Juriste de formation et mère de famille nombreuse (cinq enfants et aujourd’hui treize petits-enfants), j’ai toujours consacré mon temps libre à l’écriture. Mes autres passions sont la musique et, bien sûr, la lecture.

J’ai eu une carrière professionnelle plutôt atypique. J’ai commencé par l’espagnol, puis l’étude du droit m’a conduite à l’enseignement. J’ai alors initié quelques générations d’étudiants aux joies et aux subtilités du droit civil et du droit criminel tout en rédigeant sans enthousiasme une thèse de doctorat sur le rôle du juge dans les affaires de famille – sujet ô combien sensible à notre époque –, mais la recherche ne m’attirait pas vraiment, je suis donc revenue à mes premières amours, les langues vivantes. J’ai enseigné quelques années le japonais et mes premières publications ont été plus scientifiques que littéraires (un lexique lituanien-français et français-lituanien en collaboration ainsi qu’une contribution à un manuel d’initiation au japonais). Profitant des conditions favorables offertes aux mères de famille, j’ai pris ma retraite de bonne heure.

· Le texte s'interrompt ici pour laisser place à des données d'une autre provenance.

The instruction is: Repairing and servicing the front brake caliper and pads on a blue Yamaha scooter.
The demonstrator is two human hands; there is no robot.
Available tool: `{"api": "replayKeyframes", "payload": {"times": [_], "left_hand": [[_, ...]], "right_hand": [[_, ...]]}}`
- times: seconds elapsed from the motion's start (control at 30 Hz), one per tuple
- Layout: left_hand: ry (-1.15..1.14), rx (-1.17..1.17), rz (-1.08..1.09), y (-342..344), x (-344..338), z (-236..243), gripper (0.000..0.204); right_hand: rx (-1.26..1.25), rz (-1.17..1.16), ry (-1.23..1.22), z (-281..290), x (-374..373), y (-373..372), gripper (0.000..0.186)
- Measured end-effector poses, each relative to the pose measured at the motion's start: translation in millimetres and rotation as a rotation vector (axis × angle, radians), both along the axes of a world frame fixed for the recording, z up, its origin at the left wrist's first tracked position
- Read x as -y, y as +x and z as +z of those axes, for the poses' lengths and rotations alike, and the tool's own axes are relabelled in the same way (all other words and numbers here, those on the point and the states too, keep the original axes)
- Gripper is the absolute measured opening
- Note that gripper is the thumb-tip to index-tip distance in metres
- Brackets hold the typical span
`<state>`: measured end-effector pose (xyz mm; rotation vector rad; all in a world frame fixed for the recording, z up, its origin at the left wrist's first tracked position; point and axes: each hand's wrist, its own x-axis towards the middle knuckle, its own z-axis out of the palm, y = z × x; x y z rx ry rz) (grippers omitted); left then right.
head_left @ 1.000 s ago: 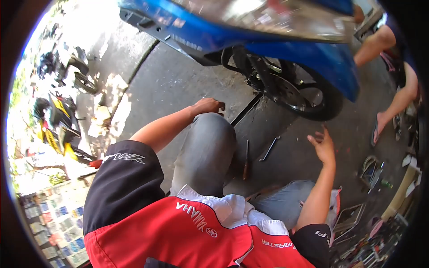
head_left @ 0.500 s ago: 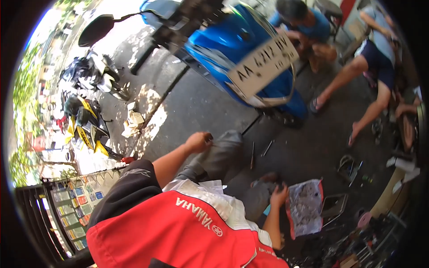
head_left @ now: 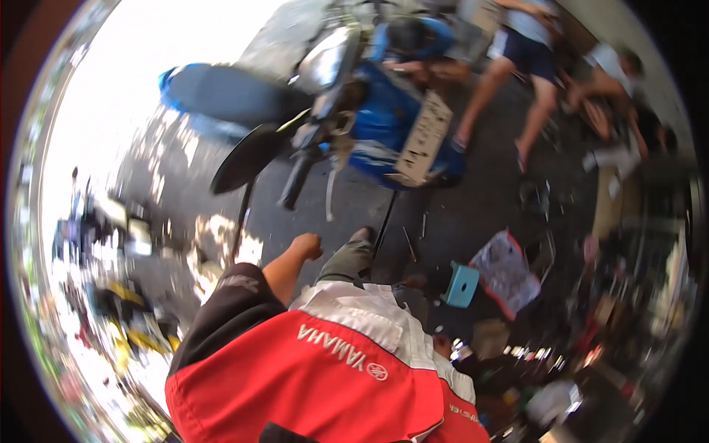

Pendant tout ce temps, je n’avais jamais cessé d’écrire et de remplir ligne après ligne des piles de petits cahiers d’écolier. Je me suis donc attelée à reprendre ces manuscrits plus ou moins anciens, j’en ai relu, réécrit, j’ai beaucoup jeté, j’en ai commencé de nouveaux qui sont encore en chantier, avant de me lancer enfin dans l’autoédition.